“I really liked the time when we were at the outdoor classroom, discovering what makes ferns special. There were a bunch of different types of ferns and we had to guess what types they were. We got the answers correct and it was super duper fun!” -Eamon’s, 2nd grader from Barstow Memorial School in Chittenden, favorite Four Winds memory
We asked Eamon, what makes ferns special? “The leaves are all different shapes and sizes and they look really cool. Ferns spread through those little brown thingies — oh yeah, spores! — which float in the wind.”
How were Eamon and his classmates able to tell one fern from the other? While the leaves of most ferns have a narrow stem and broad triangular blade, the lacey nature of fern fronds comes from divisions of the blade into leaflets and subleaflets. Some ferns have an “entire” blade, with no divisions or lobes. But in what are called once-cut ferns, the blade is divided horizontally into many smaller leaflets. Twice-cut ferns have leaflets further divided into subleaflets.

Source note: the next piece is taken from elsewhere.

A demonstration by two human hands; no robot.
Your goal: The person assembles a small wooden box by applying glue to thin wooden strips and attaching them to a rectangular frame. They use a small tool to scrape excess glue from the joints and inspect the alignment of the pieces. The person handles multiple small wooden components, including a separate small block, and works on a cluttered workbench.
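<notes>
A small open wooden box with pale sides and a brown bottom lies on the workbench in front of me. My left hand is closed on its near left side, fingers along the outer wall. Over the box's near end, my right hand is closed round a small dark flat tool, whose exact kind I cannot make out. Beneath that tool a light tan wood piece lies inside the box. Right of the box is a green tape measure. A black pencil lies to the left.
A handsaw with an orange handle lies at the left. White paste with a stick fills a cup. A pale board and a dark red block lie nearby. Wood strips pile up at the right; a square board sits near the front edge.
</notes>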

Thrice-cut ferns are the laciest of all the ferns; every subleaflet is further subdivided into tiny lobes.

“Entire” Walking Fern

“Once-cut” Polypody Fern


At this time of year, you may begin to notice ferns browning in the forest and along roadsides, but keep your eye out in winter for evergreen ferns (Intermediate Wood Fern, Polypody, Christmas Fern, and Marginal Wood Fern) whose green foliage remains all year long, even under a blanket of snow.